What this task involves: What lines of the data hold the string "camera"? Pull each one out.

Supplied data:
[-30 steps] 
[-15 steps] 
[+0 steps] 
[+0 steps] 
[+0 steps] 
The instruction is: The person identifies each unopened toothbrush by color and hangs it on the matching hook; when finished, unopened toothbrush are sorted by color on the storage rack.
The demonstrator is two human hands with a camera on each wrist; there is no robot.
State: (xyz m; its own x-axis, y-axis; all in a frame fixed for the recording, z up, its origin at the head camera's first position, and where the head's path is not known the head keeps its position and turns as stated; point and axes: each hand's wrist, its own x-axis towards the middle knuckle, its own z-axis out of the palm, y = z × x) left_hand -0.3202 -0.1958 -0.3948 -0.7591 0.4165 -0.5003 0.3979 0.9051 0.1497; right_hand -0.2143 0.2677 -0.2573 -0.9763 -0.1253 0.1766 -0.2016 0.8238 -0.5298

Your response:
The demonstrator is two human hands with a camera on each wrist; there is no robot.
State: (xyz m; its own x-axis, y-axis; all in a frame fixed for the recording, z up, its origin at the head camera's first position, and where the head's path is not known the head keeps its position and turns as stated; point and axes: each hand's wrist, its own x-axis towards the middle knuckle, its own z-axis out of the palm, y = z × x) left_hand -0.3202 -0.1958 -0.3948 -0.7591 0.4165 -0.5003 0.3979 0.9051 0.1497; right_hand -0.2143 0.2677 -0.2573 -0.9763 -0.1253 0.1766 -0.2016 0.8238 -0.5298

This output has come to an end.